Given this, there was the potential for The Martian to be emotionally and tonally rich science fiction, tied up not necessarily with hard facts, but with the persistent illusion of due diligence. What we get instead is a misfortune of the neither-fish-nor-fowl variety, seemingly fraught with the worry that the movie will be too techy for the layperson, and not enough for the experts, armchair or otherwise. The cast is shotgunned with genuine movie stars and vivid character actors, but only occasionally does lived behavior (sleeping on a cot near your computer, drinking cold coffee, not showering for days on end) distract from the lockstep of the careworn survival/rescue script. It’s packed with almost every hedge-betting design feature imaginable, and the result is a tasteless gruel that’s safe for everyone.
It goes in for the idea of texture, tics, and human behavior, but there’s no conviction, and no real push for eccentricity.
The science in The Martian, which is vaguely set in the present, is allowed to be a little bit more fugazi than usual because, on a technicality, a manned mission to Mars is still science fiction; the green light to resist scrutinizing the film for technical errors couldn’t be brighter or greener. What’s emphasized is the thrill of “the real,” the dopamine hit you get when you’re part of a team, figuring stuff out, getting stuff done, the brainy narcotic that makes a good high school chemistry class breeze by and dulls the fact that the math and the telemetry and everything else is, for most of us normals, dull. It’s a big-budget feature film for the “I fucking love science” generation.
Unfortunately, The Martian feel anesthetized not locally, but altogether. It hardly seems interested in its characters or in any depiction of their work, settling instead for types of characters and kinds of scenes, correctly placed among the pendulum swings of Watney’s dramatic journey. When a character says, after ticking off a months-long itinerary for carrying out an extraction, “...and that’s if nothing goes wrong…,” you’d have to be a Martian yourself not to predict that the film will immediately cut to something going very, very wrong. The Martian goes in for the idea of texture and tics and human behavior, but there’s no conviction, and no real push for eccentricity. What’s left is a string of Pavlovian prompts to ensure that our emotional cues arrive on schedule.

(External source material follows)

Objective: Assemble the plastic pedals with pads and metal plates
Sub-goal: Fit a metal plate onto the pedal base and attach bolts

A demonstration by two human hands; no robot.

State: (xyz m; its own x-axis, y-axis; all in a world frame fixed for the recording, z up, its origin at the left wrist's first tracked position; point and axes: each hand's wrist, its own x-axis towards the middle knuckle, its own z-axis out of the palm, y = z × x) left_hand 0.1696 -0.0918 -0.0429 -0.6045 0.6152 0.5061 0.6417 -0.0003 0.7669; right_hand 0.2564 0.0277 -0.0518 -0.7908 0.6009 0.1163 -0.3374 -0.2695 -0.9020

Nor is there much awe. Since ancient astronomers spotted Mars in our sky, thousands of years ago, it’s been a constant source of nourishment for artists and storytellers, but there’s nothing in The Martian’s vision of the red planet that matches the wonderment of, say, Dave Gibbons and John Higgins’s work on Alan Moore’s Watchmen, or the haunted depictions in Brian De Palma’s Mission to Mars and John Carpenter’s Ghosts of Mars. When Watney muses to his video diary about the billions of years that’d passed on Mars before he set foot on this or that hill, he’s only right in fact. In spirit, in imagination, we’d already conquered it, and Scott’s intrepid botanist is merely a johnny-come-lately, in a film where curiosity is in shorter supply than the oxygen.